### WORK REQUEST
Would you please transcribe, exactly as written, the lines of the entries below starting at the one that holds "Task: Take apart" and ending at the one that holds "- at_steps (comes", both included?

(Items listed in a dataset)
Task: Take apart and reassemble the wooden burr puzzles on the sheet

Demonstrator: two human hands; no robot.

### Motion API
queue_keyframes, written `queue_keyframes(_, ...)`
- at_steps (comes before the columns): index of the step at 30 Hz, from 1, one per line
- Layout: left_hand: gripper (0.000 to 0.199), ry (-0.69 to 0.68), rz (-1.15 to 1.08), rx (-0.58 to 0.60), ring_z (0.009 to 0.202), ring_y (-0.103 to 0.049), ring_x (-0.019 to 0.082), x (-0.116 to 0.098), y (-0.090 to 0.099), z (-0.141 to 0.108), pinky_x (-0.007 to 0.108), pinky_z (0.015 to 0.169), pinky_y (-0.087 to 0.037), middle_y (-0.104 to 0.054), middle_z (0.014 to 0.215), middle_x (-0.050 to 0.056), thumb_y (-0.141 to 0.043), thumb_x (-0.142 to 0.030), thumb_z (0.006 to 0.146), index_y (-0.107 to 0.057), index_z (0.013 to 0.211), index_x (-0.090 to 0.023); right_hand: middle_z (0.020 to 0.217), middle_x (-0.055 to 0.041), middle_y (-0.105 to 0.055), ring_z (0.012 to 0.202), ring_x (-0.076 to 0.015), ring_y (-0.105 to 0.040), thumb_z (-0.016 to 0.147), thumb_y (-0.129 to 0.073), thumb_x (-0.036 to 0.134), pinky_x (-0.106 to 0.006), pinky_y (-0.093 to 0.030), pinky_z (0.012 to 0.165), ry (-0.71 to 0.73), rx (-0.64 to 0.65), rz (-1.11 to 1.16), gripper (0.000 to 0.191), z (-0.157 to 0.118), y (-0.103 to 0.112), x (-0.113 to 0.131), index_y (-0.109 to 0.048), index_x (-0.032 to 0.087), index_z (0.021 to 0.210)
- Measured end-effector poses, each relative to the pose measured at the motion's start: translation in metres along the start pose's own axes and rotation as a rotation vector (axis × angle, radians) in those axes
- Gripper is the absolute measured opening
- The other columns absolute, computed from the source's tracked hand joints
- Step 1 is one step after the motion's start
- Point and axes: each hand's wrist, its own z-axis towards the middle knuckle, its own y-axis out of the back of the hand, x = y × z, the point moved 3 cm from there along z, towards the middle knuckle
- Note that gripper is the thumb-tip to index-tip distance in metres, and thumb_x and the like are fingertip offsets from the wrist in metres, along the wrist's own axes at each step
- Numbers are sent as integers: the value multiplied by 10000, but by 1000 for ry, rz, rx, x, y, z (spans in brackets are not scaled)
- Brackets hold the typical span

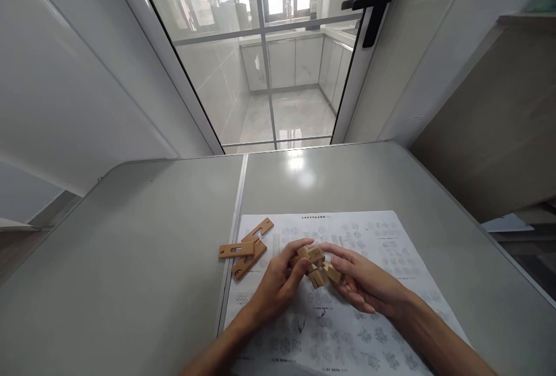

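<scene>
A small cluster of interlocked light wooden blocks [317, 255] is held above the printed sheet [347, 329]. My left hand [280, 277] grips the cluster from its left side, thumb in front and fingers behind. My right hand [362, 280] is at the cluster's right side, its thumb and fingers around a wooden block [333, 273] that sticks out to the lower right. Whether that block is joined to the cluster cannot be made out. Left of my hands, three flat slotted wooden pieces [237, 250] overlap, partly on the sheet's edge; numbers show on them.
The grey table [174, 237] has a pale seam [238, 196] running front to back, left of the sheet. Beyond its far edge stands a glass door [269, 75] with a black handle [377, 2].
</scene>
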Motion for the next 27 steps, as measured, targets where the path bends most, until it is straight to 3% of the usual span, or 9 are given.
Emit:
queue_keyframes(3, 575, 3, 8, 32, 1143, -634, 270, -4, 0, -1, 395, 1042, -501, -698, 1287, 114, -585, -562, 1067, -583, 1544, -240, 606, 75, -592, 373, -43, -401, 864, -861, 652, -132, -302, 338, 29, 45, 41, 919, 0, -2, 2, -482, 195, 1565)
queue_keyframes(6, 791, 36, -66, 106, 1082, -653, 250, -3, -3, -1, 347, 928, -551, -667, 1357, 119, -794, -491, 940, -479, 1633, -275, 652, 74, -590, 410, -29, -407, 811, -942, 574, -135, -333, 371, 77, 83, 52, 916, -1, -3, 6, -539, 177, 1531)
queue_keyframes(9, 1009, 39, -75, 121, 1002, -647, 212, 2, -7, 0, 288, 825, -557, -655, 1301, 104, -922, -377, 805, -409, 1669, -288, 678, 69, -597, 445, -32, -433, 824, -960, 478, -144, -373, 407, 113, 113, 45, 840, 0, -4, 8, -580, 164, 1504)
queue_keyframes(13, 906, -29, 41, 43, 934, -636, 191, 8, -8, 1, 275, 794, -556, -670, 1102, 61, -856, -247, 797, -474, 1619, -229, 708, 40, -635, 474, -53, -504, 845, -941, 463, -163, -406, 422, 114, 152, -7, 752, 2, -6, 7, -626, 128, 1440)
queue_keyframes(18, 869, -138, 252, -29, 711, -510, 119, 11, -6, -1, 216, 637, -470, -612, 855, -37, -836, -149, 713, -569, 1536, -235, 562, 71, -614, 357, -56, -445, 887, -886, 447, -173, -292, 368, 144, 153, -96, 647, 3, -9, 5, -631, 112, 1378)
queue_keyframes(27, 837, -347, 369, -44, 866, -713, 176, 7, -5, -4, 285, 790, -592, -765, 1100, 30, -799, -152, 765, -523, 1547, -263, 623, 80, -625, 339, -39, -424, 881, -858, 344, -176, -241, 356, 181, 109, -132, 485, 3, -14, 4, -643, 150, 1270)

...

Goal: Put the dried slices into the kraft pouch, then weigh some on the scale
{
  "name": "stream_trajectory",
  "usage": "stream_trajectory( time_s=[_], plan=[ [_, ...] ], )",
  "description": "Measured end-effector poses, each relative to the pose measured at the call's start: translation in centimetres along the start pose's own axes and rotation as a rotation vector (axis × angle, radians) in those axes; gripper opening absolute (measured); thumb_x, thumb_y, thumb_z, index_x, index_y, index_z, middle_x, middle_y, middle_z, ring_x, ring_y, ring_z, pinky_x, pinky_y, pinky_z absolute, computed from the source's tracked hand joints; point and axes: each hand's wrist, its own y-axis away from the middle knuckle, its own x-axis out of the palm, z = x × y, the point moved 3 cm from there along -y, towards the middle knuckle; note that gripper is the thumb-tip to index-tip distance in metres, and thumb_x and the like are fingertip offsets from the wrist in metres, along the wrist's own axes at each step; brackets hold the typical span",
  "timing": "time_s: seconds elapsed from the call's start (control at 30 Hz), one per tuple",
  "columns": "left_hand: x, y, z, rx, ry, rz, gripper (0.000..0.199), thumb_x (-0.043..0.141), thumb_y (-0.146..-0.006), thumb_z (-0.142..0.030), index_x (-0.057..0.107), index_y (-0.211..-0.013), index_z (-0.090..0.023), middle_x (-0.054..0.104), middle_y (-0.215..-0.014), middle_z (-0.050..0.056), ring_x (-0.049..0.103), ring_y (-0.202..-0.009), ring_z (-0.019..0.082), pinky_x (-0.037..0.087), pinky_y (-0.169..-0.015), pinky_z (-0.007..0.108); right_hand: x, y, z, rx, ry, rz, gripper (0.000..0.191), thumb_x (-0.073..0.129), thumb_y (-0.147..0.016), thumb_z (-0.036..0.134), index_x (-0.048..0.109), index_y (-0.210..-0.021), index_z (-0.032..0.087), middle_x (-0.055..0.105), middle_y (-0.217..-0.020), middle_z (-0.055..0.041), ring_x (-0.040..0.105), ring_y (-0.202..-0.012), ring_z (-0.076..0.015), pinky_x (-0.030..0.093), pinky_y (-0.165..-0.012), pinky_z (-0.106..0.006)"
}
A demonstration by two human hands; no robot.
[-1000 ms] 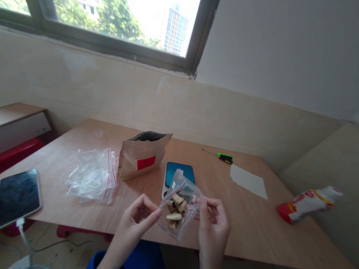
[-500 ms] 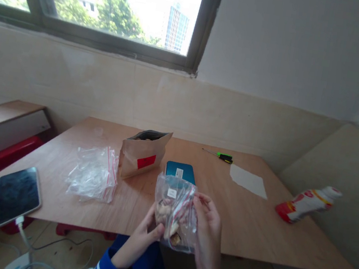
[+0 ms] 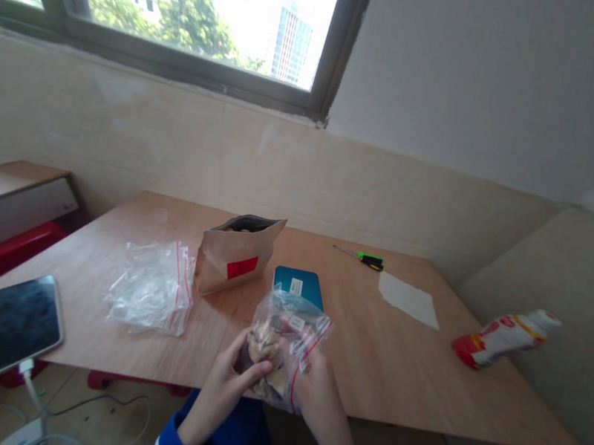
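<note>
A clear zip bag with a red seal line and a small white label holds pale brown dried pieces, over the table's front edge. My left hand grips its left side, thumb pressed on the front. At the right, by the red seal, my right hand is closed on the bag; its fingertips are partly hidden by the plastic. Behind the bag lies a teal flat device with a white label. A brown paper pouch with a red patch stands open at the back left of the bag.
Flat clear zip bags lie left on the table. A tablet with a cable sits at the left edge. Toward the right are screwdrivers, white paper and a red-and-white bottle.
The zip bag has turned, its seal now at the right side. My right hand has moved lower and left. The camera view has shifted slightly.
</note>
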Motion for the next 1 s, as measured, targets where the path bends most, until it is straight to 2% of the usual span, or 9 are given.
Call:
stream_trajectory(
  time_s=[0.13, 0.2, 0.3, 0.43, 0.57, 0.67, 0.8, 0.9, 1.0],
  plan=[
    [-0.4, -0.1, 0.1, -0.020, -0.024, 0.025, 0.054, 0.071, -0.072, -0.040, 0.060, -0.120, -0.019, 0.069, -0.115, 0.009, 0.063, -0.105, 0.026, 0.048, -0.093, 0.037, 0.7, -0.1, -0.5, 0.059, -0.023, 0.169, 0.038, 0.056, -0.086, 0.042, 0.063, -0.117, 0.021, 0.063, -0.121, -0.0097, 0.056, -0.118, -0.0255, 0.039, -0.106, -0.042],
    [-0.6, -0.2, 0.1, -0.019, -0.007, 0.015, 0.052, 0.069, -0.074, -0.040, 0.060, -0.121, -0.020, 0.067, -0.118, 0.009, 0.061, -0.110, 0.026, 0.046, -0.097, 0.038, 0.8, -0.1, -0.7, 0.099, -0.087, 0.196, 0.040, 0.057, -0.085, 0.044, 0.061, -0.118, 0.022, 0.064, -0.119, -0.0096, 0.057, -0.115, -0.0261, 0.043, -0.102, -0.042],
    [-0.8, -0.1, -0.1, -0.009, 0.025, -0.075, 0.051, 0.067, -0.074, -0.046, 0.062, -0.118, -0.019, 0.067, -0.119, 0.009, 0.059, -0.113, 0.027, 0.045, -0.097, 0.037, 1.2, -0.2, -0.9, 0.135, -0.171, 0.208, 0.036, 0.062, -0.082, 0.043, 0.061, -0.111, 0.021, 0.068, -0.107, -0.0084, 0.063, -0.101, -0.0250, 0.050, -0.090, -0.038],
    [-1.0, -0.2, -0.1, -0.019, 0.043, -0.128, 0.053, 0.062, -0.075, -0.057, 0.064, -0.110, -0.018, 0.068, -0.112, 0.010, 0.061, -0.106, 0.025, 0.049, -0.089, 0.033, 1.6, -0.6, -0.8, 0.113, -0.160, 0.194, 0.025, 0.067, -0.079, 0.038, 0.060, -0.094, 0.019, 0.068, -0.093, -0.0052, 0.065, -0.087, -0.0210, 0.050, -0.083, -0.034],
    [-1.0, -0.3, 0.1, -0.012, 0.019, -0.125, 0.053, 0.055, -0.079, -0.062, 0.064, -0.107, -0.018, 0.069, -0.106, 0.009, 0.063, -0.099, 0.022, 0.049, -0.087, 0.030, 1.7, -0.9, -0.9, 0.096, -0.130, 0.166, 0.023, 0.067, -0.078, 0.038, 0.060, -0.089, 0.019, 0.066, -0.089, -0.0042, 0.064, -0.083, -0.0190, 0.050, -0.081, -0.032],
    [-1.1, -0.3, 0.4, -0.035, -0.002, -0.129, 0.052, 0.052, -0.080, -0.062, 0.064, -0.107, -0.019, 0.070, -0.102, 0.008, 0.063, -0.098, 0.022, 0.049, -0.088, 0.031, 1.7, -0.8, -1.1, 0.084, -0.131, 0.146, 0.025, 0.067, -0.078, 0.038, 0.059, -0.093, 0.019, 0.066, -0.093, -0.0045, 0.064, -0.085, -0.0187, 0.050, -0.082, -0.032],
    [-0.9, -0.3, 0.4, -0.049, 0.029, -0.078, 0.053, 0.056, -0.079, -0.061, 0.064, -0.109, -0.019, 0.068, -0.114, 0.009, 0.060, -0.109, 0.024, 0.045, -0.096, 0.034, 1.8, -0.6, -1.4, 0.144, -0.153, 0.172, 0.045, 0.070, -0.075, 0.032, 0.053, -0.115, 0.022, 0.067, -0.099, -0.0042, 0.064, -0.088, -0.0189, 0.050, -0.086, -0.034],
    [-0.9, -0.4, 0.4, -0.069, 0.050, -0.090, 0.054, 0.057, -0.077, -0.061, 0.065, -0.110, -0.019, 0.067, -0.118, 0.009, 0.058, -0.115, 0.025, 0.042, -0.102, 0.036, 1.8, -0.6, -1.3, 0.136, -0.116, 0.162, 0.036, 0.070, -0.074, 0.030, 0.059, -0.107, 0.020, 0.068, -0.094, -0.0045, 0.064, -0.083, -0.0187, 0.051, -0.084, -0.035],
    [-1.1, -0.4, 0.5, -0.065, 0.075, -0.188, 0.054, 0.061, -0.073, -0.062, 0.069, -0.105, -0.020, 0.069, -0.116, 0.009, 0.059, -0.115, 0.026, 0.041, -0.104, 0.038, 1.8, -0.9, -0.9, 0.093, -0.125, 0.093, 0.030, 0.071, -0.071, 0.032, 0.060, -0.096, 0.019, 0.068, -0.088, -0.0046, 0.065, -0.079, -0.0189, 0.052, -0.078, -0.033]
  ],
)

### WRITTEN ANSWER
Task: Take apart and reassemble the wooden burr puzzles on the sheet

Demonstrator: two human hands; no robot.

### Motion API
queue_keyframes, written `queue_keyframes(_, ...)`
- at_steps (comes before the columns): index of the step at 30 Hz, from 1, one per line

This output requires no further additions.